RBI hikes interest rates on NRI foreign currency deposits
Why in the NEWS?
RBI has increased the interest rate cap on Foreign Currency Non-Resident Bank Deposits or FCNR (B) deposits.
Key Points
Banks are now allowed to offer higher interest on all tenures.
This will help non-resident Indians to earn more on their savings.
The move is aimed at attracting more foreign capital at a time when the Indian rupee has come under pressure due to foreign investors pulling out funds from the Indian stock markets.
Now FCNR (B) deposits with tenure ranging from 1 year to less than 3 years have been allowed to be raised at short term Alternative Reference Rate (ARR) deposit rate of 4%.
Earlier this limit was 2.50%.
Similarly, deposits with maturity period of 3 to 5 years may be offered interest at ARR plus 5%.
Earlier this limit was 3.50%.
This exemption on FCNR will be available only till March 31, 2025.
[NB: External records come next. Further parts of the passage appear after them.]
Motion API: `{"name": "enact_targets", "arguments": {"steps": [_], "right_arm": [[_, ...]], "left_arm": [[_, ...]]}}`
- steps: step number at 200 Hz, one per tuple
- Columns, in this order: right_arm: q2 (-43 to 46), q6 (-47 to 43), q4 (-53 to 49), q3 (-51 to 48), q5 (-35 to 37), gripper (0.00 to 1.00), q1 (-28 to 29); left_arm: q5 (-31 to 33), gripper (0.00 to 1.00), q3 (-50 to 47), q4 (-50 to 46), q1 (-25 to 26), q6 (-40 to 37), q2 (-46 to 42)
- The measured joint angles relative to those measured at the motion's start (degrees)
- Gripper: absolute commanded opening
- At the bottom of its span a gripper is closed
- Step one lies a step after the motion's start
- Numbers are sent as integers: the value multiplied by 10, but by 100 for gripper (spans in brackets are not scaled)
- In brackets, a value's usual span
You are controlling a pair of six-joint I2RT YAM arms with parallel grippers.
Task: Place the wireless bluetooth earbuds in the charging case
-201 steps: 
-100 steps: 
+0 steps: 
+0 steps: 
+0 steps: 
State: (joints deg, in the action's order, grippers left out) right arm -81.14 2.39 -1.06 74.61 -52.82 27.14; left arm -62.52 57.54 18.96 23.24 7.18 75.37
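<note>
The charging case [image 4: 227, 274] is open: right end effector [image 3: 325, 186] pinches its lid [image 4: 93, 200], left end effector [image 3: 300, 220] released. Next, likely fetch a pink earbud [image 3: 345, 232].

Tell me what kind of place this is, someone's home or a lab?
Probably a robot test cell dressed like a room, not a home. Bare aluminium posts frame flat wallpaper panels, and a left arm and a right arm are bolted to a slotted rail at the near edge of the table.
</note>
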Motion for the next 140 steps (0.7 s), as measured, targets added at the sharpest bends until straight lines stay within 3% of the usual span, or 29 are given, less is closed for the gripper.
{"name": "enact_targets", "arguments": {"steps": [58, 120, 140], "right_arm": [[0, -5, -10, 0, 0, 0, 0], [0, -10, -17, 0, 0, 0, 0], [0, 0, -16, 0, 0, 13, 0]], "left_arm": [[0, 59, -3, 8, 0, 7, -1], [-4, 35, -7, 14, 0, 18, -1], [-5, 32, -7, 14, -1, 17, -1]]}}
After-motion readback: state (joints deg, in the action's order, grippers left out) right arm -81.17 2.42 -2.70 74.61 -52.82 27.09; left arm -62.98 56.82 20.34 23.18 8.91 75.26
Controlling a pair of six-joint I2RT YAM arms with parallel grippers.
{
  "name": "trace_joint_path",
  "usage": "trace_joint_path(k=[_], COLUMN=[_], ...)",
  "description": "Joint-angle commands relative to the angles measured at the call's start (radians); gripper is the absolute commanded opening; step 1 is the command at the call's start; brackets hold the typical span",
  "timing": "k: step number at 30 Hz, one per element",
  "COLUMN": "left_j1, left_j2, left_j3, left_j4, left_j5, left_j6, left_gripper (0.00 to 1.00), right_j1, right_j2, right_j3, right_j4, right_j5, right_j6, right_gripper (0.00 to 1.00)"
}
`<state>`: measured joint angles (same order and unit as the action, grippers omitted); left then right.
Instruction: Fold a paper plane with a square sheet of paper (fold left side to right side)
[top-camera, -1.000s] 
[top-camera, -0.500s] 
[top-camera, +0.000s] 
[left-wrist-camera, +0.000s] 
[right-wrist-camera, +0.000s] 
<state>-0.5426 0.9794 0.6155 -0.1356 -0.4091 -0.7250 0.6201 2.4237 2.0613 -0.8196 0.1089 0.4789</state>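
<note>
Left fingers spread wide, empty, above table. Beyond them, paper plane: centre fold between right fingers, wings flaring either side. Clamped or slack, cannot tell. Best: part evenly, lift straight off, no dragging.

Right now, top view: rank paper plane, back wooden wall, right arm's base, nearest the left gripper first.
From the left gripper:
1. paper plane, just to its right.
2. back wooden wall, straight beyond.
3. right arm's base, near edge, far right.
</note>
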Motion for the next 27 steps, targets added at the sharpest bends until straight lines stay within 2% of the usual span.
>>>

RBI has also decided to introduce a benchmark, Secured Overnight Rupee Rate, based on the secured money market.
Financial Benchmarks India Limited is being requested to take forward the proposal.
This proposal is being taken in line with the recommendation of RBI's Committee on MIBOR Benchmark.
The Reserve Bank had constituted the Committee on MIBOR Benchmark under the Chairmanship of Ramanathan Subramanian to review the use of rupee interest rate benchmarks in the country, particularly MIBOR, and to examine the need for change to a new benchmark.
NRI (Non-Resident Indian)
NRIs are citizens of India who live abroad for six months or more for employment, business, studies or any other reason.
FCNR (B) Deposit Accounts
FCNR is an abbreviation for Foreign Currency Non-Resident.
These are accounts where NRIs can keep their earnings in foreign currencies like USD or GBP.
USD- United States Dollar
GBP- Great Britain Pound
This protects them from exchange rate fluctuations.
Mumbai Interbank Offer Rate (MIBOR)
It is an interest rate benchmark, which represents the average interest rate.
At this rate Indian banks borrow money from other banks in the interbank market.
It is used as a reference rate for various financial instruments including loans, bonds and derivatives.